This is an archive of the discontinued LLVM Phabricator instance.

[x86] allow movmsk with 2-element reductions
ClosedPublic

Authored by spatel on Mar 29 2019, 8:21 AM.

Details

Summary

One motivation for making this change is that the lack of using movmsk is likely a main source of perf difference between clang and gcc on the C-Ray benchmark as shown here:
https://www.phoronix.com/scan.php?page=article&item=gcc-clang-2019&num=5
...but this change alone isn't enough to solve that problem.

The 'all-of' examples show what is likely the worst case trade-off: we end up with an extra instruction (or 2 if we count the 'xor' register clearing).
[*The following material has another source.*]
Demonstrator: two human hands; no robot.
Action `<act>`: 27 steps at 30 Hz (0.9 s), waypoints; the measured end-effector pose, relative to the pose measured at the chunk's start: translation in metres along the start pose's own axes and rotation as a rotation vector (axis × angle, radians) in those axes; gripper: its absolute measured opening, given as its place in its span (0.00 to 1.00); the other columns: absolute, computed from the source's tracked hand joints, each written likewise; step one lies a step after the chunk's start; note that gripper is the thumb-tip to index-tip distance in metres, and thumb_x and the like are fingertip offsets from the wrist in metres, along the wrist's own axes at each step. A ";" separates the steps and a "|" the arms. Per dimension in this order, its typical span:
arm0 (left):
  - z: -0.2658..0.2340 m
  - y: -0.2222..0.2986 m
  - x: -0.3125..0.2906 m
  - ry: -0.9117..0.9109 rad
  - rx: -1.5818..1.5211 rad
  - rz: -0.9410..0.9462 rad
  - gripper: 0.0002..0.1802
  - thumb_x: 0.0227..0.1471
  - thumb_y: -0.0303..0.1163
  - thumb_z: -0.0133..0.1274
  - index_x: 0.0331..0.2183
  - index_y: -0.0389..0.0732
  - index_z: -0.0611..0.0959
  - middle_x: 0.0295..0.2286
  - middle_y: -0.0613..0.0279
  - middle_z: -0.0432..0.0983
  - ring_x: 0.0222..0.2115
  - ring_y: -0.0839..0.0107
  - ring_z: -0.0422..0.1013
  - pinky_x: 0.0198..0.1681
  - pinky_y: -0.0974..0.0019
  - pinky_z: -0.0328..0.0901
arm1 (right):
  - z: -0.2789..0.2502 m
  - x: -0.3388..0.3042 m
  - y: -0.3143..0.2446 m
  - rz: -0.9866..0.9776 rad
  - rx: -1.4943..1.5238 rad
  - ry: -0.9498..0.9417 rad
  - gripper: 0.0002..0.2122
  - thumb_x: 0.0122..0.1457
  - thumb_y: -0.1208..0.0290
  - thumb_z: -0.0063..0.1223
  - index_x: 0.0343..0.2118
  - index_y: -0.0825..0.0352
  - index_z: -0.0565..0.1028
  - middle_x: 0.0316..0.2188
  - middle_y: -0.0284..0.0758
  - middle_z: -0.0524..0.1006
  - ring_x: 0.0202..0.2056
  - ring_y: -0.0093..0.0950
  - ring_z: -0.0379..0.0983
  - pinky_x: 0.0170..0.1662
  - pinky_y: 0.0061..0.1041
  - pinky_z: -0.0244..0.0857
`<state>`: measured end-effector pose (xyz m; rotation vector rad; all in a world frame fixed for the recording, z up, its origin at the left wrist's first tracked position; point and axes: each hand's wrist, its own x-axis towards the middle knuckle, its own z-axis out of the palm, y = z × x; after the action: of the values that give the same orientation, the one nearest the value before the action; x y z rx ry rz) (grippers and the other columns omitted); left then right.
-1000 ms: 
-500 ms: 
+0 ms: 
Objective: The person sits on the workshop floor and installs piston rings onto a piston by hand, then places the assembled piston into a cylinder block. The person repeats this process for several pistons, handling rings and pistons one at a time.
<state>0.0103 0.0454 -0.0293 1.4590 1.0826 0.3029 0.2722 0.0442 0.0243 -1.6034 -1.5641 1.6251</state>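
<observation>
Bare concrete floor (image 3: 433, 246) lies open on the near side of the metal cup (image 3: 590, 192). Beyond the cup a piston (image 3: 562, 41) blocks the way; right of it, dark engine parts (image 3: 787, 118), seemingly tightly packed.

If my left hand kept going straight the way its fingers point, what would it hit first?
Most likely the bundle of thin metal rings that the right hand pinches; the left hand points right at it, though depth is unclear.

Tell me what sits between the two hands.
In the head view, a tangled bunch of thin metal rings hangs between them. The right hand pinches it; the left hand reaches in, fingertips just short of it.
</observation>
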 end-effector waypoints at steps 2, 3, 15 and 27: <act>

The 'any-of' examples look clearly better using movmsk because we've traded 2 vector instructions for 2 scalar instructions, and movmsk may have better timing than the generic 'movq'.

If we examine the llvm-mca output for these cases, it appears that even though the 'all-of' movmsk variant looks worse on paper, it would perform better on both Haswell and Jaguar.

$ llvm-mca -mcpu=haswell no_movmsk.s -timeline
Iterations:        100
Instructions:      400
Total Cycles:      504
Total uOps:        400

Dispatch Width:    4
uOps Per Cycle:    0.79
IPC:               0.79
Block RThroughput: 1.0
$ llvm-mca -mcpu=haswell movmsk.s -timeline
Iterations:        100
Instructions:      600
Total Cycles:      358
Total uOps:        600

Dispatch Width:    4
uOps Per Cycle:    1.68
IPC:               1.68
Block RThroughput: 1.5
$ llvm-mca -mcpu=btver2 no_movmsk.s -timeline
Iterations:        100
Instructions:      400
Total Cycles:      407
Total uOps:        400

Dispatch Width:    2
uOps Per Cycle:    0.98
IPC:               0.98
Block RThroughput: 2.0
$ llvm-mca -mcpu=btver2 movmsk.s -timeline
Iterations:        100
Instructions:      600
Total Cycles:      311
Total uOps:        600

Dispatch Width:    2
uOps Per Cycle:    1.93
IPC:               1.93
Block RThroughput: 3.0

Finally, there may be CPUs where movmsk is horribly slow (old AMD small cores?), but if that's true, then we're also almost certainly making the wrong transform already for reductions with >2 elements, so that should be fixed independently.

Diff Detail

Event Timeline

spatel created this revision.Mar 29 2019, 8:21 AM
Herald added a project: Restricted Project. · View Herald TranscriptMar 29 2019, 8:21 AM
spatel edited the summary of this revision. (Show Details)Mar 29 2019, 8:25 AM

llvm-mca numbers are quite accurate for btver2 (see below for the perf results):

vcmpltpd %xmm0, %xmm1, %xmm2
vmovmskpd %xmm0, %ecx
xorl %eax, %eax
cmpl $3, %ecx
sete %al
negq %rax

-->

cycles:           79314982                                        ( +- 0.36% )
instructions:     154000245        #   1.94 insn per cycle        ( +- 0.00% )
micro-opcodes:    154030776        #   1.94 uOps per cycle        ( +- 0.00% )

While..

vcmpltpd %xmm0, %xmm1, %xmm2
vpermilpd $1, %xmm2, %xmm1
vandpd %xmm1, %xmm2, %xmm2
vmovq %xmm2, %rax

Gives us this:

cycles:           114486380                                       ( +- 1.56% )
instructions:     102800331        #   0.90 insn per cycle        ( +- 0.00% )
micro-opcodes:    102844837        #   0.90 uOps per cycle        ( +- 0.00% )

llvm-mca numbers are quite accurate for btver2 (see below for the perf results):

Great - thanks for checking that!
@craig.topper - are you aware of any Intel uarch outliers for movmsk?

I'm not aware of any outliers on Intel CPUs.

RKSimon accepted this revision.Mar 30 2019, 4:51 AM

LGTM - thanks!

This revision is now accepted and ready to land.Mar 30 2019, 4:51 AM
This revision was automatically updated to reflect the committed changes.